Ironically, those few movies were better than almost all of the ones I see now.

One of the movies I did see during one of those weekday afternoons, about Francisco Goya, was "The Naked Maja." I have never seen this movie since, but I recall it revolved around some scandal involving two versions of a painting, one wherein the subject was clothed and the other not. Let's see what the Internet has to say about this one ... well, there you go: The Naked Maja, and the Clothed Maja, in all their glory; and IMDB reports Ava Gardner, as Maria Cayetana, Duchess of Alba, and Anthony Franciosa as Francisco Jose de Goya, made in 1958; it gets only five stars. That's wrong.

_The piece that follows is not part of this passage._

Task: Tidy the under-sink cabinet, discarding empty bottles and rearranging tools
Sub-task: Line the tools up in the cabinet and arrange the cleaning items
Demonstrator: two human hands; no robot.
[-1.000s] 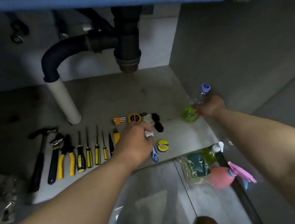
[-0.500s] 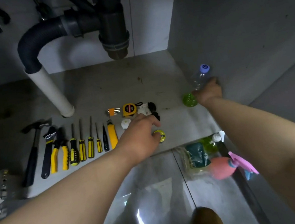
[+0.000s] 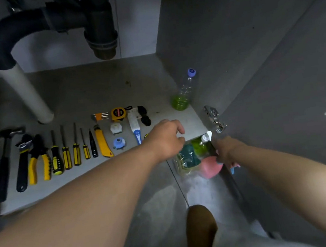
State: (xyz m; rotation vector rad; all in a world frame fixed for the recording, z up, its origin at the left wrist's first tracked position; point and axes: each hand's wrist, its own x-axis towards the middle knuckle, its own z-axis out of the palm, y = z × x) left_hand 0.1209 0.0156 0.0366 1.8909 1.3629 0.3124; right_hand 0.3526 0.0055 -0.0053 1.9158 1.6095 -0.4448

I am an expert on Goya solely as a result of having seen this movie.

So, last night Ken Tucker reviewed a new CD, "Fiction Family," from Sean Watkins and Jon Foreman on Fresh Air. I'm not sure if the review was favorable or not, but there was one song that he thoroughly panned. Okay, back to the Internet ... from the Fresh Air web site, "Fiction Family Debut Is Delicate And Industrious, by Ken Tucker." (Interesting that they capitalize "And.")

Tucker's criticism: "Sometimes it doesn't work, as in the maudlin 'Please Don't Call It Love,' with its weepy, sleepy violin."

Tucker neglects to identify the violinist, but judging from the "Fiction Family" web site it is likely Sean's sister Sara. I last saw Sara playing a ukulele, of all things, as the opener for Tift Merritt in Durham last spring; one supposes the transition is easier from one four-stringed instrument to the other? Sara did not stick around for me to take her picture that night, but, as you will see above, I was able to capture her in a Goya-ish moment back in aught-two. (Taken at MerleFest, at the same cement stage where I first heard Tift singing "Supposed to Make You Happy" the previous year.)

I imagine Sara was none too happy about Tucker's comments.

- Update from May 28: Sara is scheduled to perform at the Arts Center in Carrboro next weekend; and in an interview about her current tour and new CD, I read where she actually writes songs on the ukulele. Okay, that is an intriguing image, pencilling words between the strings. Composes songs on the ukulele?